What you are asked to do:
Repeat the listing below in full, keeping each word as given.

Given information:
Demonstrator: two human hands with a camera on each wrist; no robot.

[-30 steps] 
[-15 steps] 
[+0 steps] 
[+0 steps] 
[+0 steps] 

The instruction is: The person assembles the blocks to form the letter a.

Response to the task:
Demonstrator: two human hands with a camera on each wrist; no robot.

[-30 steps] 
[-15 steps] 
[+0 steps] 
[+0 steps] 
[+0 steps] 

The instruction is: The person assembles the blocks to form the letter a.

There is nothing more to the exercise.